> [Data provided]:
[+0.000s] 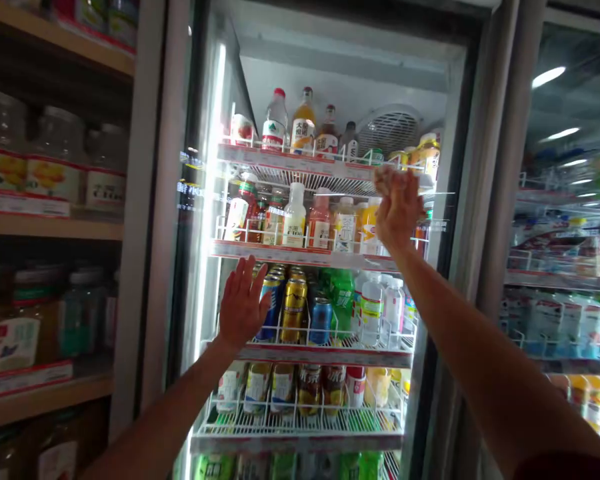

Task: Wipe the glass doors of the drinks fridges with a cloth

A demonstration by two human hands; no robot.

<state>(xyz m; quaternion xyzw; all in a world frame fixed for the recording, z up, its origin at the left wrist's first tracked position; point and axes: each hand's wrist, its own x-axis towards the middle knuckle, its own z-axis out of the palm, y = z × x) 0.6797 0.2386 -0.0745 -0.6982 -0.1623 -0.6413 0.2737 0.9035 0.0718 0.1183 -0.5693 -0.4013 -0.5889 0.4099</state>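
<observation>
My left hand (243,303) is raised with its fingers stretched out, flat at the glass door (330,53) of a lit drinks fridge. It holds nothing, and drink cans show behind it. Higher up on the right, my right hand (400,210) is at the glass, closed around a crumpled, pale cloth (386,180). The cloth is blurred and mostly covered by the fingers. Bottled drinks on the upper shelves stand behind my right hand, beyond the door.
Inside the fridge, wire shelves (325,432) carry several bottles and cans (294,310). A round fan grille (389,137) is at the top back. Wooden shelves (50,223) with jars stand at the left. Another glass-fronted fridge (565,220) is at the right.
</observation>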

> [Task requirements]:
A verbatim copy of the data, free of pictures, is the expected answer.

> [Solution to this task]:
[+0.000s] 

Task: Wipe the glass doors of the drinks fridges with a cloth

A demonstration by two human hands; no robot.

<state>(xyz m; quaternion xyzw; all in a world frame fixed for the recording, z up, its origin at the left wrist's first tracked position; point and axes: each hand's wrist, its own x-axis towards the middle knuckle, its own z-axis out of the palm, y = z × x) 0.6797 0.2386 -0.0745 -0.6982 -0.1623 -0.6413 0.2737 0.9035 0.0718 0.1183 -0.5693 -0.4013 -0.5889 0.4099</state>
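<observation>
My left hand (243,303) is raised with its fingers stretched out, flat at the glass door (330,53) of a lit drinks fridge. It holds nothing, and drink cans show behind it. Higher up on the right, my right hand (400,210) is at the glass, closed around a crumpled, pale cloth (386,180). The cloth is blurred and mostly covered by the fingers. Bottled drinks on the upper shelves stand behind my right hand, beyond the door.
Inside the fridge, wire shelves (325,432) carry several bottles and cans (294,310). A round fan grille (389,137) is at the top back. Wooden shelves (50,223) with jars stand at the left. Another glass-fronted fridge (565,220) is at the right.
</observation>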

Here is where the answer stops.